▸ Task description:
Repeat the data precisely as given.
___ Recorded data ___
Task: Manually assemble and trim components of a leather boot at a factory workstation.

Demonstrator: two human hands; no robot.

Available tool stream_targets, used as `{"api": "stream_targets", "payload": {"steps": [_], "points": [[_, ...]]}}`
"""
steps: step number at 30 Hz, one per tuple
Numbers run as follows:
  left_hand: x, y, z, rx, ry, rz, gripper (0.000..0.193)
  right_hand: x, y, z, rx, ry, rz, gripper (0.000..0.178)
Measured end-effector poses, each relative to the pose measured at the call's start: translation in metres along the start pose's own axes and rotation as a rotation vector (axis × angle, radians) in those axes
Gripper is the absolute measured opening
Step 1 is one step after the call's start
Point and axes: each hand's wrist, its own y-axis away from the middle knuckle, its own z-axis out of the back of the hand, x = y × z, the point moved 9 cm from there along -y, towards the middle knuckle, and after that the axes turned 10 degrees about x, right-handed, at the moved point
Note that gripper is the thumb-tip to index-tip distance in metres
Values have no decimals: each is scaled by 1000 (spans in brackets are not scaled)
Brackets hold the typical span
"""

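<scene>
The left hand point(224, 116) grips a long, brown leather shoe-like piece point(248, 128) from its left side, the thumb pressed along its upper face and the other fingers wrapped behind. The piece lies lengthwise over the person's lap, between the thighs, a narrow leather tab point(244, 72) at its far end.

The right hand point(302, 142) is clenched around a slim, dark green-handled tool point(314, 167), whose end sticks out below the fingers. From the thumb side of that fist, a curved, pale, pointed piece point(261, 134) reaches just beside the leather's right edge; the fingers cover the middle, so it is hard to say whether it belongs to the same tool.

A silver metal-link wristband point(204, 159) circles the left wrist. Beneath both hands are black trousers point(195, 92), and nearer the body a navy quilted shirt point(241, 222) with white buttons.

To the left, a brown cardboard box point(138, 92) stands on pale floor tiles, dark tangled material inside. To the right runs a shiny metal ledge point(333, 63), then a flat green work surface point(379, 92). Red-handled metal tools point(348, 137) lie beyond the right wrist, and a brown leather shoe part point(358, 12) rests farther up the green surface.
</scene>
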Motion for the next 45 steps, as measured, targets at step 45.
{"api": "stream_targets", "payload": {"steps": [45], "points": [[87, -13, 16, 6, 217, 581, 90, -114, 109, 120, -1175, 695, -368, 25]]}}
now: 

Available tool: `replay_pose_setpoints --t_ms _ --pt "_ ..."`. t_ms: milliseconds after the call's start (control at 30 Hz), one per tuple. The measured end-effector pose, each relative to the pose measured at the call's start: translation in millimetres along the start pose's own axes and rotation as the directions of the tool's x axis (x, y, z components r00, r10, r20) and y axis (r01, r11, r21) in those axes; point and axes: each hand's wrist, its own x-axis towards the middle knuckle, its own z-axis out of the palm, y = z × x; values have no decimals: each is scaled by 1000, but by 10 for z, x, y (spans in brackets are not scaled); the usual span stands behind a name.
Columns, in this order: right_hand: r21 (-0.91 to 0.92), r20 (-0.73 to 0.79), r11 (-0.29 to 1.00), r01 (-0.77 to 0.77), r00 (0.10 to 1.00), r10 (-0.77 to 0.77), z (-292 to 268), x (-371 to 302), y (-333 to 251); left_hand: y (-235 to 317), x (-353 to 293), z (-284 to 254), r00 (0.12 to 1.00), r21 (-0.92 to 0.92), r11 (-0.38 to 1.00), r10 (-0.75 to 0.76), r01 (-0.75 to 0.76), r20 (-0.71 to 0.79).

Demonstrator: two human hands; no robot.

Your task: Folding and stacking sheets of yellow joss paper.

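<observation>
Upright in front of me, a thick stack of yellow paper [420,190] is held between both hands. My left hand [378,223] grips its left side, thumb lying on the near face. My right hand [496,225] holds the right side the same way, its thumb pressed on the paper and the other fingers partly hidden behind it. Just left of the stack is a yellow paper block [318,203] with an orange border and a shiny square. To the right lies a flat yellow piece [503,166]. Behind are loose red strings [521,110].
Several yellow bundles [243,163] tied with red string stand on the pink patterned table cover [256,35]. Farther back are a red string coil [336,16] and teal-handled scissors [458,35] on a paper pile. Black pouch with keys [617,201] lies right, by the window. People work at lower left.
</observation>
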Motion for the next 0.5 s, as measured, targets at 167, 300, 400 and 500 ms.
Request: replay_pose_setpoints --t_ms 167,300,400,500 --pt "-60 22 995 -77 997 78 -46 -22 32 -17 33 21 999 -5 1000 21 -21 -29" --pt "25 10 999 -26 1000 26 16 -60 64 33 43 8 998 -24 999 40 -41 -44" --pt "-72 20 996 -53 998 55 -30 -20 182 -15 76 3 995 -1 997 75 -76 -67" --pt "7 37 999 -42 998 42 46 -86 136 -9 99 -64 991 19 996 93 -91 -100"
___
▸ Answer to the exercise:
Task: Manually assemble and trim components of a leather boot at a factory workstation.

Demonstrator: two human hands; no robot.

Available tool stream_targets, used as `{"api": "stream_targets", "payload": {"steps": [_], "points": [[_, ...]]}}`
"""
steps: step number at 30 Hz, one per tuple
Numbers run as follows:
  left_hand: x, y, z, rx, ry, rz, gripper (0.000..0.193)
  right_hand: x, y, z, rx, ry, rz, gripper (0.000..0.178)
Measured end-effector poses, each relative to the pose measured at the call's start: translation in metres along the start pose's own axes and rotation as a rotation vector (axis × angle, radians) in those axes
Gripper is the absolute measured opening
Step 1 is one step after the call's start
Point and axes: each hand's wrist, its own y-axis away from the middle knuckle, its own z-axis out of the back of the hand, x = y × z, the point moved 9 cm from there along -y, towards the middle knuckle, and after that the axes turned 10 degrees about x, right-handed, at the moved point
Note that gripper is the thumb-tip to index-tip distance in metres
Values have no decimals: each is scaled by 1000 (spans in brackets are not scaled)
Brackets hold the typical span
"""

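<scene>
The left hand point(224, 116) grips a long, brown leather shoe-like piece point(248, 128) from its left side, the thumb pressed along its upper face and the other fingers wrapped behind. The piece lies lengthwise over the person's lap, between the thighs, a narrow leather tab point(244, 72) at its far end.

The right hand point(302, 142) is clenched around a slim, dark green-handled tool point(314, 167), whose end sticks out below the fingers. From the thumb side of that fist, a curved, pale, pointed piece point(261, 134) reaches just beside the leather's right edge; the fingers cover the middle, so it is hard to say whether it belongs to the same tool.

A silver metal-link wristband point(204, 159) circles the left wrist. Beneath both hands are black trousers point(195, 92), and nearer the body a navy quilted shirt point(241, 222) with white buttons.

To the left, a brown cardboard box point(138, 92) stands on pale floor tiles, dark tangled material inside. To the right runs a shiny metal ledge point(333, 63), then a flat green work surface point(379, 92). Red-handled metal tools point(348, 137) lie beyond the right wrist, and a brown leather shoe part point(358, 12) rests farther up the green surface.
</scene>
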Motion for the next 45 steps, as measured, targets at step 45.
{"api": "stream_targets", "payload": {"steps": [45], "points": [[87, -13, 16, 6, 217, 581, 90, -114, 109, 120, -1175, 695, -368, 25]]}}
now: 

Available tool: `replay_pose_setpoints --t_ms _ --pt "_ ..."`. t_ms: milliseconds after the call's start (control at 30 Hz), one per tuple. The measured end-effector pose, each relative to the pose measured at the call's start: translation in millimetres along the start pose's own axes and rotation as the directions of the tool's x axis (x, y, z components r00, r10, r20) and y axis (r01, r11, r21) in those axes; point and axes: each hand's wrist, its own x-axis towards the middle knuckle, its own z-axis out of the palm, y = z × x; values have no decimals: each is scaled by 1000, but by 10 for z, x, y (spans in brackets are not scaled); the usual span stands behind a name.
Columns, in this order: right_hand: r21 (-0.91 to 0.92), r20 (-0.73 to 0.79), r11 (-0.29 to 1.00), r01 (-0.77 to 0.77), r00 (0.10 to 1.00), r10 (-0.77 to 0.77), z (-292 to 268), x (-371 to 302), y (-333 to 251); left_hand: y (-235 to 317), x (-353 to 293), z (-284 to 254), r00 (0.12 to 1.00), r21 (-0.92 to 0.92), r11 (-0.38 to 1.00), r10 (-0.75 to 0.76), r01 (-0.75 to 0.76), r20 (-0.71 to 0.79).

Demonstrator: two human hands; no robot.

Your task: Folding and stacking sheets of yellow joss paper.

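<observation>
Upright in front of me, a thick stack of yellow paper [420,190] is held between both hands. My left hand [378,223] grips its left side, thumb lying on the near face. My right hand [496,225] holds the right side the same way, its thumb pressed on the paper and the other fingers partly hidden behind it. Just left of the stack is a yellow paper block [318,203] with an orange border and a shiny square. To the right lies a flat yellow piece [503,166]. Behind are loose red strings [521,110].
Several yellow bundles [243,163] tied with red string stand on the pink patterned table cover [256,35]. Farther back are a red string coil [336,16] and teal-handled scissors [458,35] on a paper pile. Black pouch with keys [617,201] lies right, by the window. People work at lower left.
</observation>
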Motion for the next 0.5 s, as measured, targets at 167, 300, 400 and 500 ms.
Request: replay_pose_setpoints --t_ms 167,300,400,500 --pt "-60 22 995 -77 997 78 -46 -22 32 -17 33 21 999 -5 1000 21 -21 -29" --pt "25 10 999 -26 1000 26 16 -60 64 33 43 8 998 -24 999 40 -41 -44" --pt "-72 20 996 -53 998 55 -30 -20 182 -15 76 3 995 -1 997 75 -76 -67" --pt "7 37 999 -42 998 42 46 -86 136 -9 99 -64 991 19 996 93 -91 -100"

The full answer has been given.